Meu objetivo era direto: automatizar o processo para que a análise existisse sem depender de esforço manual recorrente.
O Real Problema por Trás dos Relatórios Semanais
O cliente já tinha o GA4 configurado corretamente. O problema não era o acesso aos dados, mas sim a fricção e a repetição:
- Comparação semanal (últimos 7 dias vs. mesmo período do ano anterior).
- Detalhamento por fonte de tráfego para performance de e-commerce.
- Um resumo que tornasse os números compreensíveis para quem não é da área técnica.
Essas etapas consomem tempo e, com o passar dos meses, viram ruído de fundo. É aí que os relatórios param de ser lidos ou gerados.
Construindo a Automação com n8n
Desenvolvi um workflow agendado no n8n que roda uma vez por semana.
A cada execução, ele busca dois conjuntos de dados no Google Analytics:
- Performance dos últimos 7 dias.
- Dados do mesmo período de 7 dias do ano anterior.
O workflow agrega as métricas principais e as agrupa por canal e mídia. Nessa fase, os dados ainda estão brutos, mas já organizados. Sem "insights" ainda, apenas dados limpos prontos para o próximo passo.
O Papel da IA no Fluxo de Trabalho
A parte de Inteligência Artificial é usada de forma intencional e limitada.
Em vez de pedir para a IA "analisar a performance" de forma genérica, eu a utilizo para transformar dados estruturados em um relatório legível. As instruções são explícitas e restritas.
A IA fica responsável por:
- Escrever um resumo factual curto baseado nos números fornecidos.
- Formatar as tabelas de forma consistente.
- Adaptar o texto para diferentes canais de entrega.
O modelo não "inventa" motivos nem tenta adivinhar causas. Ele apenas traduz números em linguagem natural.
Entrega via E-mail e Slack
Um dos requisitos era a flexibilidade na entrega. Parte da equipe prefere e-mail, outra vive no Slack. A automação atende a ambos.
O mesmo relatório é gerado e enviado de duas formas:
- Como um HTML limpo por e-mail.
- Como um Markdown amigável para o chat do Slack.

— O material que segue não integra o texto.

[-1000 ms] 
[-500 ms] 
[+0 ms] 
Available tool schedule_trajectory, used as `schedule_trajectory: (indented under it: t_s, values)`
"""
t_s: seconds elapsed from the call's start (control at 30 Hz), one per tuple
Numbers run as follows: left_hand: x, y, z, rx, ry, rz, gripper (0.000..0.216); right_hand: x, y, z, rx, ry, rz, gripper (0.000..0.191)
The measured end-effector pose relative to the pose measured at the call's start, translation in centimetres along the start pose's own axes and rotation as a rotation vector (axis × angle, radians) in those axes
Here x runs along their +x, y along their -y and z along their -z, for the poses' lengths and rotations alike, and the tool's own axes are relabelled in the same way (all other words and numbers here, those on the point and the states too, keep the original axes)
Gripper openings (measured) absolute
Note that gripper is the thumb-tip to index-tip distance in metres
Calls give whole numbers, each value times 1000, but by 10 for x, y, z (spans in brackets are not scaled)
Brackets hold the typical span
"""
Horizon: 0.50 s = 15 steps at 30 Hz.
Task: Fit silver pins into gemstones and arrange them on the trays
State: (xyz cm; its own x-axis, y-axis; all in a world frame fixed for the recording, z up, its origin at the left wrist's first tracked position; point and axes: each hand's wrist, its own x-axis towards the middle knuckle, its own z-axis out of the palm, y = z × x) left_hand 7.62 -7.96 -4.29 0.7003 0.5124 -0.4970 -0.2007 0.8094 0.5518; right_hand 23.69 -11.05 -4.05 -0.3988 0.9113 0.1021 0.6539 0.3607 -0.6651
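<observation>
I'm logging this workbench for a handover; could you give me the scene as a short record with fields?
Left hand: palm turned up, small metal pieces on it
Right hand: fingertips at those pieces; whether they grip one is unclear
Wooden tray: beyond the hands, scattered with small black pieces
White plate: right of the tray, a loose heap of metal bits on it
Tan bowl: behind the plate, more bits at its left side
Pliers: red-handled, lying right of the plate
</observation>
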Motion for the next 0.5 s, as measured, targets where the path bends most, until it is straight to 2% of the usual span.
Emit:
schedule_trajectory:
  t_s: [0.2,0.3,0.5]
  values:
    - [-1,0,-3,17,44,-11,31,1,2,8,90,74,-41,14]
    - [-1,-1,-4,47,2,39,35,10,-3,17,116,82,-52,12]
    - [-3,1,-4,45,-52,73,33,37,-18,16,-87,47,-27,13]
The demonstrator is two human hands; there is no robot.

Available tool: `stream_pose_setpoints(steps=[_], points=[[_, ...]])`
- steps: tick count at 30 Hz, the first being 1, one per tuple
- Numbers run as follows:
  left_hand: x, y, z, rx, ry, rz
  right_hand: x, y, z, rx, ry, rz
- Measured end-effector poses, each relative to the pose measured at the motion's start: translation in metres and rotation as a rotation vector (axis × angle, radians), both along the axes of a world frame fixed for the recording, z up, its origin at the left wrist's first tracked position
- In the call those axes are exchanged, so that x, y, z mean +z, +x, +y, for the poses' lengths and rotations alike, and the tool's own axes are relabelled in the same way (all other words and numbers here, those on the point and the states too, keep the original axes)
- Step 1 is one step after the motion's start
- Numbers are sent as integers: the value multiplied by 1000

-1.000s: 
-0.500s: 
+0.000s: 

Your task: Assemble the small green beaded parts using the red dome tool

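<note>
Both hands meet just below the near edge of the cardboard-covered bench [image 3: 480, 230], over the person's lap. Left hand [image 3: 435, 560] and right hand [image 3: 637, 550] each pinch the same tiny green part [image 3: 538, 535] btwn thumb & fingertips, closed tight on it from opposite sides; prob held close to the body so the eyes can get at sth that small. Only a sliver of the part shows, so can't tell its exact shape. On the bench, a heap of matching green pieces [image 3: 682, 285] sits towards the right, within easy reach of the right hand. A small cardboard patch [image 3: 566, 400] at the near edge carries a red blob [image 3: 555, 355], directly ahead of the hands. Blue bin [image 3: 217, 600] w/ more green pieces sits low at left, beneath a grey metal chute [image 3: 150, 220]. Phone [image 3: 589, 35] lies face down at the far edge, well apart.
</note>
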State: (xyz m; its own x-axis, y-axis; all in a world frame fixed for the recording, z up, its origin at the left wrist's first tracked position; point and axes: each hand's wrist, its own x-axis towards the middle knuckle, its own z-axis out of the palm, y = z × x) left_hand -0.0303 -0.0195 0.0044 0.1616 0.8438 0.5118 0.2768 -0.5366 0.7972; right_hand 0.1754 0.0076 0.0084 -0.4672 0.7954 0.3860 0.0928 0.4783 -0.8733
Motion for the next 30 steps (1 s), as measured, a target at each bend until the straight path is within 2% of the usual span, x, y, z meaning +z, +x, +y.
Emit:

Isso evita duplicidade e garante que todos estejam alinhados com os mesmos números, independentemente da ferramenta que usam.
O Que Mudou Após a Automação
A maior melhoria foi a consistência.
Os relatórios passaram a chegar toda semana, no mesmo horário e formato. Por serem curtos e previsíveis, as pessoas finalmente começaram a lê-los de verdade.
As dúvidas sobre a origem dos dados diminuíram, já que a estrutura nunca muda. Com o tempo, o relatório deixou de ser uma "tarefa chata" e virou uma referência compartilhada pela equipe.
Para mim, isso eliminou horas de trabalho repetitivo. Para o cliente, removeu a carga mental de ter que lembrar de conferir o Analytics manualmente.
Considerações Finais
Este não é um sistema de análise hipercomplexo, e nunca foi a intenção.
É uma automação pequena que substitui um processo manual recorrente e se encaixa naturalmente no fluxo de trabalho existente. Na minha experiência, são essas automações — silenciosas e eficazes — que realmente duram a longo prazo.
Elas resolvem um problema real sem alarde e continuam funcionando perfeitamente em segundo plano.